37. The amount paid by the originating operator to the terminating operator for completing calls is usually half the accounting rate, and is known as the settlement rate. In practice operators set off the settlement rates they owe to each other, and if call traffic is in balance between the two countries concerned, very little money changes hands. But where the traffic flows are greater in one direction than the other, net cash flows can be set up. As a result, where traffic is imbalanced, the accounting rate may have significant consequences on operators' commercial strategies and options. If a carrier sends outbound a significantly higher volume of traffic to a foreign correspondent than he receives, the settlement payments to be made will reduce its ability to reduce its collection charges. Conversely, a carrier with a net traffic surplus would have little or no incentive to reduce the accounting rate because of the profits generated that way.

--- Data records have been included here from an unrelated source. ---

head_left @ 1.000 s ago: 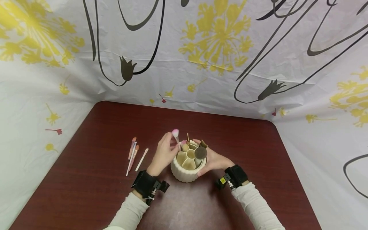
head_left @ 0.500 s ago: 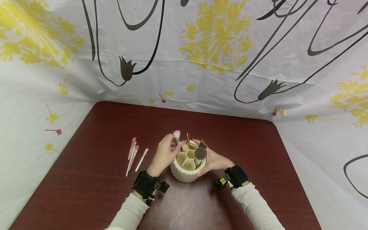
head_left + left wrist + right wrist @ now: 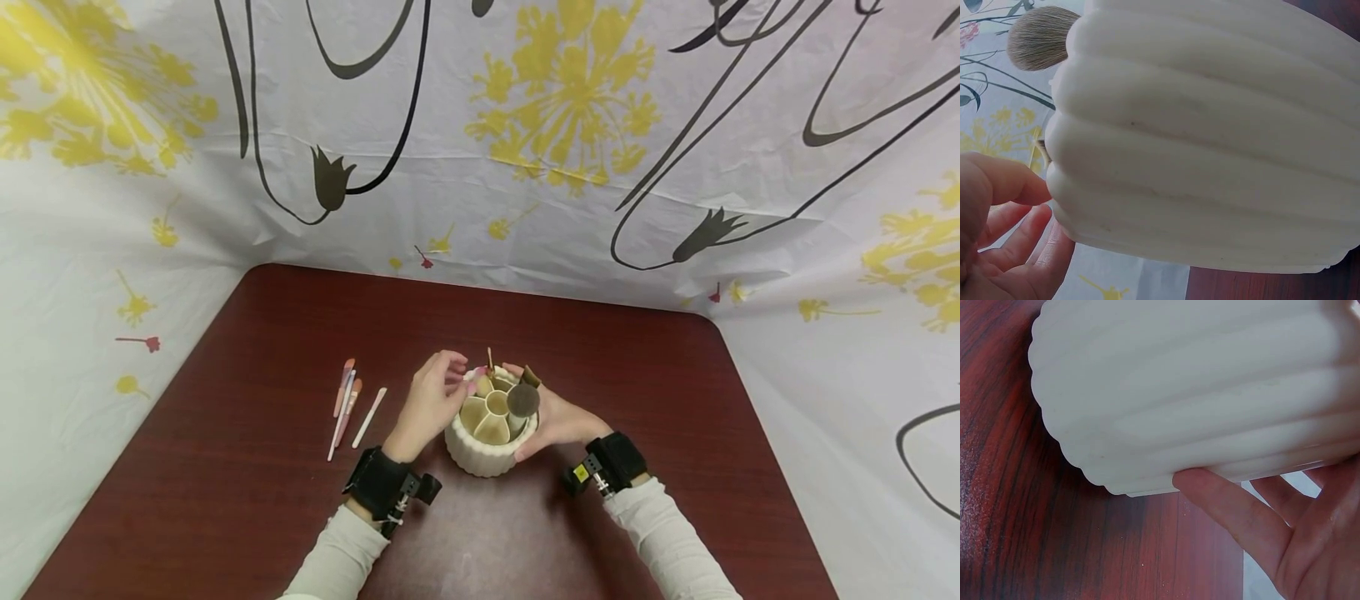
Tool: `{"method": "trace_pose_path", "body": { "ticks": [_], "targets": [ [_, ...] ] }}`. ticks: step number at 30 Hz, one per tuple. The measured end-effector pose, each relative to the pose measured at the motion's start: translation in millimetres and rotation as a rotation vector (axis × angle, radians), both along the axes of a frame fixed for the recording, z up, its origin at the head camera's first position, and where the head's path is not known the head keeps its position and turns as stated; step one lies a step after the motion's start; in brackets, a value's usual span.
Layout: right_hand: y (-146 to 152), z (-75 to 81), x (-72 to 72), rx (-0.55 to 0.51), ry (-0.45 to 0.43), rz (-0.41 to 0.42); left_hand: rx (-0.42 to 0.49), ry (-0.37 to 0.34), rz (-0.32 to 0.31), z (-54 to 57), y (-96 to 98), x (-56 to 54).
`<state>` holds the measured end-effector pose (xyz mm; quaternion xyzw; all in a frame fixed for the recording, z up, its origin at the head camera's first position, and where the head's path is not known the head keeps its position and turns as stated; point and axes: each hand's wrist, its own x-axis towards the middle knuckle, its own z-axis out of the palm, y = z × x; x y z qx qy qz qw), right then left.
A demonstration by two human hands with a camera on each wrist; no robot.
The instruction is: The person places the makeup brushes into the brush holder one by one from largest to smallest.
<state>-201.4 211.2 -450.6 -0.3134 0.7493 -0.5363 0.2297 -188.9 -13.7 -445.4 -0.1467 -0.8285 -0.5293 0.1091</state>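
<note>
A cream fluted makeup brush holder (image 3: 482, 457) with several inner compartments stands upright on the table. My left hand (image 3: 433, 398) is at its left rim, fingers loosely bent, with no brush seen between them. In the left wrist view the thumb and fingertips (image 3: 1035, 190) touch or nearly touch the rim. My right hand (image 3: 558, 419) grips the holder from the right, its thumb (image 3: 1210, 487) along the fluted wall. In the holder are a large dark fluffy brush (image 3: 522, 400), a flat brown-tipped brush (image 3: 531, 377), a thin brush (image 3: 491, 360) and a beige rounded tip (image 3: 483, 385).
Left of the holder, several slim makeup brushes (image 3: 345, 412) lie close together on the dark red table (image 3: 300, 333). A single white brush (image 3: 370, 418) lies a little apart. Patterned white cloth (image 3: 450, 167) hangs behind and beside the table.
The pink-and-white brush that stood up from my left fingers has gone down out of sight at the holder's left rim. Those fingers have loosened. The right hand keeps its grip.
</note>
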Motion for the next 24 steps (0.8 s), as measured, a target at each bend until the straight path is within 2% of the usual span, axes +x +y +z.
{"method": "trace_pose_path", "body": {
  "ticks": [5, 14, 21, 24],
  "targets": [
    [-2.2, 7.2, 2.7, 0.013, -0.010, -0.007, 0.019, 0.022, 0.023, 0.8, -3.4, 1.1],
    [-1.8, 5.8, 2.9, 0.009, -0.017, -0.011, -0.018, 0.049, 0.058, -1.7, -9.8, 0.3],
    [6.6, -20.3, -7.8, 0.002, 0.000, 0.000, -0.065, 0.073, 0.083, -3.7, -20.7, -2.6],
    [6.5, -20.1, -7.8, -0.002, -0.004, 0.001, -0.091, 0.078, 0.093, -5.6, -27.9, -2.0]
  ]
}}
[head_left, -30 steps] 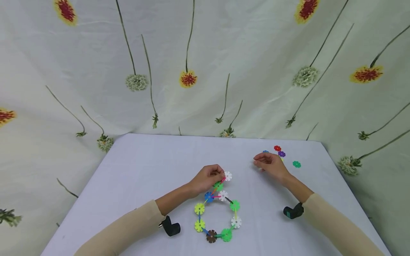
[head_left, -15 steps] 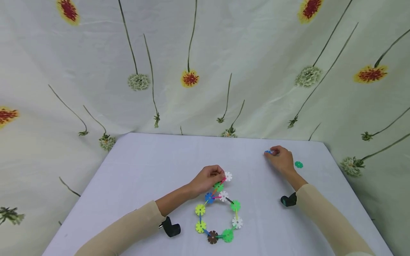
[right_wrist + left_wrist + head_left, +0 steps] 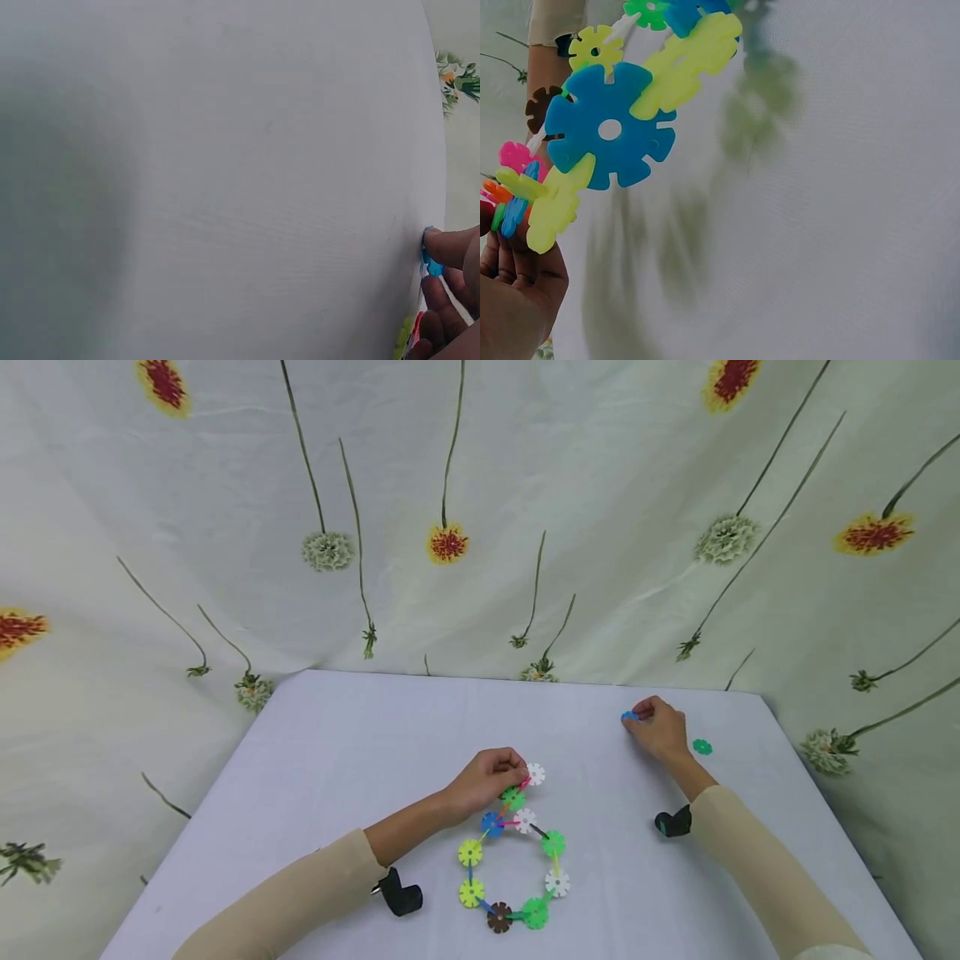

38. Over time the cost of international telecommunication has dropped, in recent years quite sharply, as a result of the reduced cost of both switching and transmission technology. However accounting rates generally have not fallen in line with the fall in underlying costs.
39. The WTO Agreement on liberalisation of basic telecommunications services together with liberalisation in Member States of the Community, should however have a significant impact on the current regime.
40. Under this agreement, major suppliers of those WTO Members that have made unlimited commitments on international telecommunication services and additional commitments on interconnection may for the time being maintain non cost-oriented accounting rates if they have not been required to grant cost-oriented interconnection, as this is not contrary to the additional commitments on interconnection. Discussions are currently taking place at the International Telecommunications Union (ITU), in order to reform the existing accounting rate system.
Direct transmission services
41. As a result of liberalisation and the entrance on the market of carriers and service providers that lack, in particular, international telecommunications facilities of their own, carrier activities consisting in the provision of direct transmission services were developed, namely wholesale IDDs (basic service resale) and IPLC services. IPLCs are short-term contracts for utilisation of capacity on a wholesale purchase or lease basis, typically by customers with higher utilisation needs such as carriers or MNCs building their own international network. IPLCs are currently provided and charged in half circuits in most cases. An operator that would wish to control end-to-end the provision of international services on a given route, would in most cases seek to procure matching international half-circuits at both ends or whole circuits where available and permitted, in order to be able to self-correspond on that route. An MNC self-provisioning its corporate network would also have to purchase matching halfcircuits from different suppliers on the various routes linking its various international sites. IPLCs are also used for the provision of International Simple Resale (ISR) where telephone services are provided by interconnecting the ISR carrier's circuits to the PSTN. ISR thus by-passes the accounting rate system by using private lines rather than the PSTN. First authorised in the United States and the United Kingdom in 1992, ISR is now legal in over 25 countries8.
Indirect transmission services
42. Furthermore, indirect international carriers' carrier services which offer alternatives to direct transmission on a country pair between carriers via the bilateral correspondent regime were developed. These include switched transit, dedicated transit, hubbing or re-origination services.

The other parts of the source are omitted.